I think that there is validity to the notion of the existence of a diode “knee” when clamping circuits are considered, and maybe with other circuits. I do not think that there is any validity to the notion of a “knee Voltage” in the forward conduction portion of a diode curve when low signal level detection is considered. The reason is that the apparent Voltage of the knee is an artifact of the Current Scale used in plotting the diode V/I curve. In fact, the shapes of the forward conduction curves of all normal diodes are quite similar, and with no “knee”, if the Current scale is logarithmic, not linear. To illustrate this, take a look at the charts below. The first four use a linear scale for the Current axis. The full-scale Current values are: 4000 uA, 600uA, 4uA and 1.25uA. The 1N34A diode is one purchased at Radio Shack with measured Is =2.57uA, n=1.6, and Rs=6.55 ohms. The values of Is and n were calculated from measurements made at an effective diode current of 320 uA. The fifth chart shows the 1N34A and a 1N914 using a linear current scale. The sixth chart shows the two diodes using a log Current scale. The 1N914 has n1.85, Is=2.3nA and Rs=6.0 Ohms.
Graph #1 seems to show a knee at about 0.2+ Volts. A knee at about 0.2 Volts seems a little ambiguous in graph #2. In graph #3 the knee has vanished.
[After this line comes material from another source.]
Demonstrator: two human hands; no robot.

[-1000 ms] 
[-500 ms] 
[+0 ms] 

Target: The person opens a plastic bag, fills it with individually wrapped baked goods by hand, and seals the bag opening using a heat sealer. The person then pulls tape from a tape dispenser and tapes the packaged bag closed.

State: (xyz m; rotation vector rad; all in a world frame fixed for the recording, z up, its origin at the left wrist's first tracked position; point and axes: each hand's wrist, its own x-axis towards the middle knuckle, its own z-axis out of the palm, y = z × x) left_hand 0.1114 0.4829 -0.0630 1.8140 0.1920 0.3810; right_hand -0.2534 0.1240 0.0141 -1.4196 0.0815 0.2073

Graph #4 seems to show a knee on the current scale in the reverse bias region! The fifth and sixth graphs show a comparison of the 1N34A and 1N914 in the forward conduction region with a linear and then a log Current scale. Note the apparent knees on the linear plot and the total absence of any knee on the logarithmic plot.
For RF diode detectors to work, one needs a device that has a non-linear V/I curve. In other words, the slope of the V/I curve must change as a function of applied Voltage. The slope must be steeper (or shallower) at higher voltages and shallower (or steeper) at lower voltages than at the quiescent operating point. To clarify this, look at curve #3. As a low-level signal detector, this diode will rectify if biased at -0.025, 0.0 or +0.025 volts. The difference is that the diode resistance at the -0.025 Volt operating point is higher than that at 0.0 Volts. It is lower at +0.025 than at 0.0 Volts. If one places a straightedge on the screen of one’s PC monitor, tangent to the curve at -0.025, 0, and then +0.025 Volts, one can measure a slope of about 80k Ohms at -0.25 Volts, 40k Ohms at 0.0 Volts, and 20k ohms at +0.25 Volts. The rate-of-change of slope as a function of voltage (second derivative) is less at -0.025 Volts than at +0.025 Volts. This means that the detection sensitivity when biased at -0.025 Volts will be less that when biased at +0.025 Volts, even it the input and output are properly impedance matched.